In a previous post I mentioned how I felt that I was traveling to escape, whether it was the Chicago winters or life’s occasional disappointments, and I didn’t think that necessarily a good thing. Of course, it is good to get away to recharge your batteries but sometimes you just have to battle through the rough patches. Plus, I think I was a little tired of traveling solo. That being said, I did decide to take a break from the daily grind and the long, long winter that we experienced this year, and headed to California. More will come soon on the actual trip itself.
In previous trips to the Southwest, I had to deal with some emotional upheaveal…not to mention that damn car rental fiasco. This time around I decided I wasn’t going to let that happen. I was going to focus on visiting an old friend, my photography, my travel writing, the sky, the desert, and most importantly, the review mirror when backing out of a parking space. I’d say I was successful for the most part in not letting my mind go places it didn’t need to go.
The other difference is how I felt upon my return to the daily grind. I usually have a week or so of the post holiday blues. After traveling by myself, for even just a short period of time, I guess I have to high of expectations of having been missed somewhat by those that aren’t furry and have four legs. Then again, maybe if I stayed off Facebook while traveling… but I digress. This time felt, well, different. I didn’t feel as lonely. Maybe it had to do with the fact that I stayed somewhat in touch while gone.
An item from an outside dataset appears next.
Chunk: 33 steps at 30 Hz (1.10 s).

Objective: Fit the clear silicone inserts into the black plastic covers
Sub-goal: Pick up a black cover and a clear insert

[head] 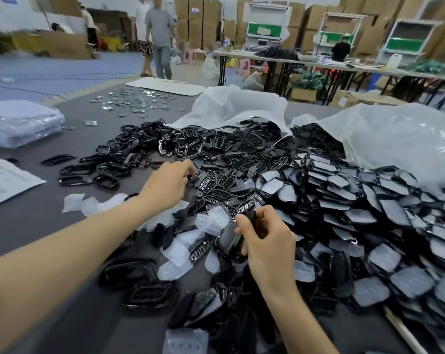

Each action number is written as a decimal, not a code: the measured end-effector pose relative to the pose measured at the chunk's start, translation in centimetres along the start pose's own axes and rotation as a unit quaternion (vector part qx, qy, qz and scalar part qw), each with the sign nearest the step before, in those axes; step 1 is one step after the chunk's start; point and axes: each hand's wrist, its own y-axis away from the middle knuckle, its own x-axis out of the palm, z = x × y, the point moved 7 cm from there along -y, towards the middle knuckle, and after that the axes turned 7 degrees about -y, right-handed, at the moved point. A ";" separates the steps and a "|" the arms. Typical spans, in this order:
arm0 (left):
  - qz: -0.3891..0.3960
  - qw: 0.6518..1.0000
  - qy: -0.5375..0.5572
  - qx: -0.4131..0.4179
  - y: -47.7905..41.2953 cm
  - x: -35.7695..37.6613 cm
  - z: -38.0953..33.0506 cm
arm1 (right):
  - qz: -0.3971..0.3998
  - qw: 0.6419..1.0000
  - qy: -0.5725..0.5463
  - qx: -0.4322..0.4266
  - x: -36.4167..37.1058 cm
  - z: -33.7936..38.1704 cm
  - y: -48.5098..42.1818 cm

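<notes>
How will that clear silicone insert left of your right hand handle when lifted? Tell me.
The dimpled clear silicone insert looks thin, so probably floppy and light. Similar ones drape over black plastic covers, suggesting it bends easily. Lying flat, it shouldn't roll.

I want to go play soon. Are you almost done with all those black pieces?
Not nearly. Done: the big pile of covers with inserts fitted on the right. In hand: the right hand grips one black cover, and the left hand reaches into the heap of empty slotted covers. Left: that heap, plus loose clear inserts lying near the hands.
</notes>
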 end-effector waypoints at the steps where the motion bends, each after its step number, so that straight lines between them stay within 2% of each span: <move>1: 0.004 1.000 -0.013 0.005 0.4 0.5 -0.4 | 0.001 1.000 0.000 0.002 0.0 -0.1 0.0; 3: -0.014 1.000 -0.008 0.008 0.8 0.7 -0.9 | 0.005 1.000 -0.001 -0.001 0.1 -0.1 0.0; 5: -0.072 0.997 0.034 0.012 1.0 -1.1 -1.6 | 0.005 1.000 -0.001 -0.002 0.2 -0.2 0.0; 7: -0.116 0.986 0.118 -0.005 1.1 -3.6 -2.5 | 0.003 1.000 -0.007 0.006 0.1 -0.4 -0.1; 8: -0.135 0.972 0.190 -0.041 1.4 -4.6 -2.7 | -0.001 1.000 -0.016 0.012 0.1 -0.5 -0.1; 9: -0.156 0.937 0.296 -0.100 2.0 -5.3 -2.6 | -0.004 0.999 -0.029 0.019 0.0 -0.6 -0.1; 10: -0.166 0.875 0.428 -0.155 3.0 -5.2 -2.9 | -0.007 0.999 -0.045 0.026 0.0 -0.6 -0.2; 12: -0.126 0.720 0.654 -0.195 5.1 -3.3 -5.7 | -0.012 0.997 -0.066 0.032 -0.1 -0.5 -0.2; 13: -0.101 0.676 0.707 -0.183 6.2 -2.4 -7.4 | -0.014 0.997 -0.069 0.031 -0.1 -0.4 -0.2; 14: -0.085 0.663 0.726 -0.161 7.2 -1.7 -8.8 | -0.018 0.997 -0.068 0.028 -0.2 -0.3 -0.2; 16: -0.077 0.683 0.717 -0.116 8.5 -1.2 -10.4 | -0.031 0.997 -0.060 0.024 -0.4 -0.1 -0.3; 18: -0.082 0.738 0.665 -0.081 8.4 -0.7 -10.7 | -0.039 0.996 -0.069 0.032 -0.6 -0.3 -0.4; 20: -0.071 0.769 0.631 -0.074 8.3 -0.2 -10.7 | -0.033 0.994 -0.092 0.039 -0.4 -0.4 -0.3; 23: -0.061 0.773 0.627 -0.070 8.4 0.1 -10.7 | -0.024 0.987 -0.141 0.067 0.1 -0.4 -0.2; 27: -0.019 0.757 0.650 -0.068 8.4 0.6 -11.2 | -0.038 0.977 -0.190 0.094 -0.1 -0.8 -0.5; 31: -0.009 0.773 0.633 -0.033 8.6 0.2 -11.8 | -0.044 0.967 -0.218 0.124 -0.2 -0.8 -0.5; 33: -0.013 0.759 0.651 -0.031 8.6 0.2 -11.6 | -0.043 0.969 -0.206 0.132 -0.2 -0.8 -0.5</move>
Maybe it was because my wonderful friend Jami was willing to pick me up at the airport at midnight on a Saturday night. Not to mention take me to the airport at 6am on the previous Saturday. Jami, a table will be reserved at Green Zebra for you soon. Or it could have been the fact that I spent the first three days visiting a friend, followed by a couple of days of solitude and ending with a mixture of solitude and socializing with people I met in Pioneertown. Jim and Nancy, retired artists and teachers staying at the same ranch where I rented an Airstream for a couple of nights, were so sweet. They reminded me of my last evening in Peru when, because I was alone, three couples from India invited me to join them for dinner. It also helped, I think, that rather than having to immediately go back to work, I had a day in which to continue the vacation mindset by meeting up with folks to plan our crazy Madison to Chicago relay run. Or it could be that I had a travel writing class to look forward to as well as some other opportunities awaiting in the near future. I will learn that damn harmonica, I swear!
All this isn’t to say that I didn’t experience a little post vacation blues and loneliness but it wasn’t the same intensity as in the past. Could it be I’ve realized I travel in part because I want to enjoy coming home?
Oh, and Pickwick and Gepetto, I missed you too.
So glad that you had a good time on your trip! I’m looking forward to seeing pictures and chatting when I’m not half asleep.
And thank you again for the ride to and from the airport. Definitely above and beyond my friend!